Fires can happen anywhere and anytime. It is important to know how to contain and extinguish the fire when it does happen. Fire extinguishers help minimize fire damage and increase fire protection. When at work or in any new building, we pass by the extinguishers, not recognizing the importance of noting where they are. Fire extinguishers should be put in places where it is easy to access, and easy to reach. Here are some things to keep in mind next time you decide your fire extinguisher placement. 

Fire Extinguisher Placement

OSHA has provided some general guidelines about fire extinguishers placement and those are to always keep fire extinguishers in an area where they are readily accessible, provide only approved portable extinguishers, maintain extinguishers and their charge, and keep in designated spaces. 

If you cannot visibly place a fire extinguisher, signs that point to the location of the fire extinguisher is necessary. If you feel that keeping a fire extinguisher out in the open may be used for the wrong reason, you can put it in a case where in the event of a fire, someone could break the glass and still have access to the fire extinguisher. 

The NFPA and OSHA have created guidelines of fire classes so that the correct extinguisher can be placed to put out the fire. There are five primary classes of fire. These guideline wills help determine the location of where the fire extinguisher should go. 

Fire Extinguisher Classes 

These classes help decide where each fire extinguisher should be placed.
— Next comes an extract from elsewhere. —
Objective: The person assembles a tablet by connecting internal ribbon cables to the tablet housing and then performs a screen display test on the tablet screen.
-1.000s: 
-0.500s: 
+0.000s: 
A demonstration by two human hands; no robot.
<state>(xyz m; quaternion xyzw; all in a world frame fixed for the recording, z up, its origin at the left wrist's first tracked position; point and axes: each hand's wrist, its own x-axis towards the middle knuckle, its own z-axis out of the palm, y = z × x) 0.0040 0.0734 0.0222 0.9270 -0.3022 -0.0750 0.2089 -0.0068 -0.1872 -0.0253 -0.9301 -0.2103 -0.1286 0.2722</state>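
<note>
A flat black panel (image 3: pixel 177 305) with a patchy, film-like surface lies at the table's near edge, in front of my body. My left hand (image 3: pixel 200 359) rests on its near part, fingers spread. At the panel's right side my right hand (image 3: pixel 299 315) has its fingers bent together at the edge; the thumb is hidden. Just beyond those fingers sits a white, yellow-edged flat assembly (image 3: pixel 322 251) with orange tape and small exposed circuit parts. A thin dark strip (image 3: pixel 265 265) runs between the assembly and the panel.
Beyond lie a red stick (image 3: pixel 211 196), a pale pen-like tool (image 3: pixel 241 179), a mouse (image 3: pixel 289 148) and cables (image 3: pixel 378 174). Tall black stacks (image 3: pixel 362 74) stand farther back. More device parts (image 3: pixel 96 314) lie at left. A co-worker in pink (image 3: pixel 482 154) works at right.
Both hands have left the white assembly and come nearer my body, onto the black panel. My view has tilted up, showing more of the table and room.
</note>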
OSHA has provided a guide on the fire extinguisher type needed for each case. 

  • Class A – Suitable for combustible materials such as paper, wood, cloth, rubber, or a variety of plastics.
  • Class B – Flammable and combustible liquids, gases, oil, paints, or alcohols.
  • Class C – Live electrical equipment such as appliances, or power tools.
  • Class D – Metals such as magnesium, titanium, sodium, and potassium.
  • Class K – Combustible cooking liquids.

When training employees, it’s important to teach them how to read the fire extinguisher tag so they can identify the class as well. 
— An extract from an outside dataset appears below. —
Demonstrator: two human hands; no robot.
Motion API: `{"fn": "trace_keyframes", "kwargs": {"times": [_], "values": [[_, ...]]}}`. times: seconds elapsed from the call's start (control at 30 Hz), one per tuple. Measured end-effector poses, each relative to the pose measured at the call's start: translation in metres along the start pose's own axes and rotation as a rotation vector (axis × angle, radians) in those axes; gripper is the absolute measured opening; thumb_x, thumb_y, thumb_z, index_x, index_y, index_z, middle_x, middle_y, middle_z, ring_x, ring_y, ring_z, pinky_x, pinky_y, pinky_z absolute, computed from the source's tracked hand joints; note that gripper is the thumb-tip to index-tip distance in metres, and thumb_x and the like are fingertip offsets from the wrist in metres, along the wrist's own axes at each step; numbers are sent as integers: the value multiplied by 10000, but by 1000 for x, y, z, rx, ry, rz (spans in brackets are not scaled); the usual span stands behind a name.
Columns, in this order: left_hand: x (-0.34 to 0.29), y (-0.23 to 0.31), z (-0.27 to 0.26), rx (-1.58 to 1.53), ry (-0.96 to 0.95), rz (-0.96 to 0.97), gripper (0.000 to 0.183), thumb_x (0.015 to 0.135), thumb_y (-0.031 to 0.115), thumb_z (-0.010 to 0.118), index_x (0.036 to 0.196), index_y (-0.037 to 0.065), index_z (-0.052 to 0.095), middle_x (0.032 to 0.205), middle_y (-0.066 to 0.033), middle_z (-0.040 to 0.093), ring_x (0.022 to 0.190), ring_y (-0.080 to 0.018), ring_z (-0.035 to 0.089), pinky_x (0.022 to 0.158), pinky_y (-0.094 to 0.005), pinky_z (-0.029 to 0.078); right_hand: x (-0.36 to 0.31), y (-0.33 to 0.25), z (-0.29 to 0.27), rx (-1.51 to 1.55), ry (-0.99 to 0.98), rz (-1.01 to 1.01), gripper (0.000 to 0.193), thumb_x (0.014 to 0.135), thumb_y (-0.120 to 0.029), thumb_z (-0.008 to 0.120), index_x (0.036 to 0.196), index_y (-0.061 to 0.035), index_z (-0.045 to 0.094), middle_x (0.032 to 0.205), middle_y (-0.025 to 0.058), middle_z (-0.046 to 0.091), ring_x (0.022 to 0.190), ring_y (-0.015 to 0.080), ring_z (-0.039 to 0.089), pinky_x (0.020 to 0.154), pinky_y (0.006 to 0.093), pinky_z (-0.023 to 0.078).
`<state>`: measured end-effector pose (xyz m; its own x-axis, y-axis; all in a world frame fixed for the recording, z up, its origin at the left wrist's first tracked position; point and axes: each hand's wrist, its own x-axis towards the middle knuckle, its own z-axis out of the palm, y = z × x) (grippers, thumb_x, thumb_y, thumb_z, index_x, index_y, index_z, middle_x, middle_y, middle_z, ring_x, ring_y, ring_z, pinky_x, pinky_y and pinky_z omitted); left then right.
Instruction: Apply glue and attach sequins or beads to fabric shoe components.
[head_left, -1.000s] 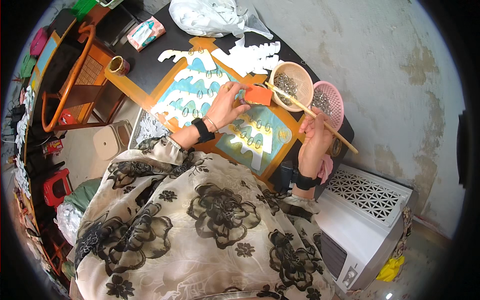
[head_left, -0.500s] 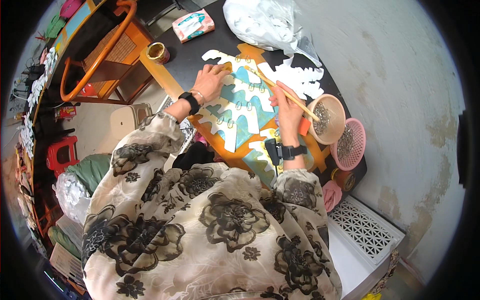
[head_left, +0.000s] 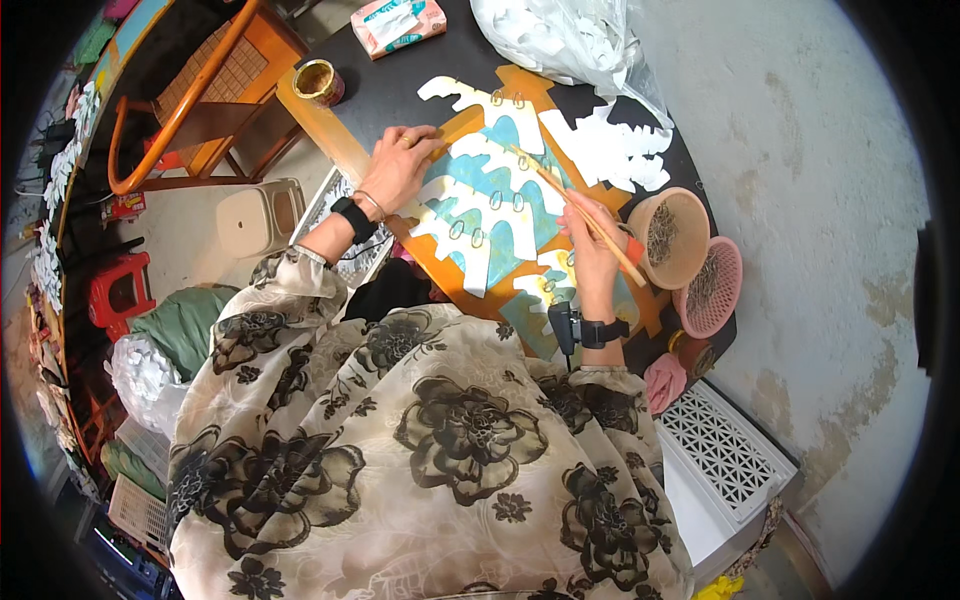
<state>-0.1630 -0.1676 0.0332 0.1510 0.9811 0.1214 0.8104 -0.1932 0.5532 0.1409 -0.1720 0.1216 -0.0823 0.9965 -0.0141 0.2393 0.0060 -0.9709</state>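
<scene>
Painted panel (head_left: 500,200) lay on the counter (head_left: 400,80); left hand (head_left: 400,165) pressed flat, fingers released, right hand (head_left: 590,245) grasping a stick (head_left: 575,212), which might smear paint if it slipped.

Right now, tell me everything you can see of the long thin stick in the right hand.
The long thin light-wood stick looks like bamboo or pale wood, slim, straight and plain. It lies slantwise, its far tip over the blue and white cut-paper panel on the orange board, its near end pointing toward the tan round basket. The right hand pinches it past its middle in a finger grip. An orange piece sits at its near end; what it is cannot be told.
</scene>
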Motion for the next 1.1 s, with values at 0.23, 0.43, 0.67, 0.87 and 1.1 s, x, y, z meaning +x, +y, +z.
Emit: {"fn": "trace_keyframes", "kwargs": {"times": [0.23,0.43,0.67,0.87,1.1], "values": [[56,1,18,152,-16,77,505,835,85,615,1331,147,544,1422,-55,481,1252,-307,442,1018,-449,370,53,5,51,76,-1,49,238,895,6,655,1130,-5,689,915,69,680,712,107,661,591,217,536],[83,-1,19,220,-114,70,543,828,95,636,1356,171,537,1440,-57,463,1264,-292,433,1013,-448,368,76,19,69,-74,-41,-35,224,911,-27,655,1130,-3,697,888,61,684,718,97,666,592,200,520],[96,-3,19,284,-108,99,563,815,85,621,1342,274,566,1428,-133,458,1292,-374,401,1040,-472,355,92,14,67,-183,-21,-144,180,811,53,681,987,21,698,781,107,667,688,189,660,611,284,506],[96,20,14,360,-235,54,612,792,48,606,1353,292,572,1464,-180,391,1329,-399,360,1084,-478,322,91,5,54,-355,-57,-284,178,835,45,644,998,8,705,942,137,685,779,254,683,685,312,538],[93,20,14,344,-187,68,597,766,49,619,1313,287,611,1477,-159,374,1356,-380,333,1096,-478,309,82,-12,46,-436,-184,-270,235,828,40,622,1021,-47,724,1114,136,657,910,294,674,775,358,538]]}}
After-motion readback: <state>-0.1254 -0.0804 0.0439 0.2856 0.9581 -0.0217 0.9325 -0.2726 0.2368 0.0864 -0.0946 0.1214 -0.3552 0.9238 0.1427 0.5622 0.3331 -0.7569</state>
Distance of Fire Extinguisher 

How far the fire extinguisher is from the area of the fire is also important and also varies by class. 

Class A fire extinguishers should be 75 feet or less. Class B extinguishers should be 30 to 50 feet. Class C could use the guidelines of class A or class B.

Class D should have a travel distance of 75 feet or less from the combustible metal. Class K should have a travel distance of 30 feet or less from the potential area of the fire. 

Key Takeaways of Fire Extinguisher Placement

When determining fire extinguisher placements, some key factors to keep in mind is to always follow the guidelines of OSHA and the NFPA. Fire extinguishers should be easy to see and easy to reach. The safety of the employees or guests should be the priority. 

When training new employees, it is important to go over fire safety within the workplace and point out the location of fire exits and fire extinguishers. A common mistake is not going over fire protection.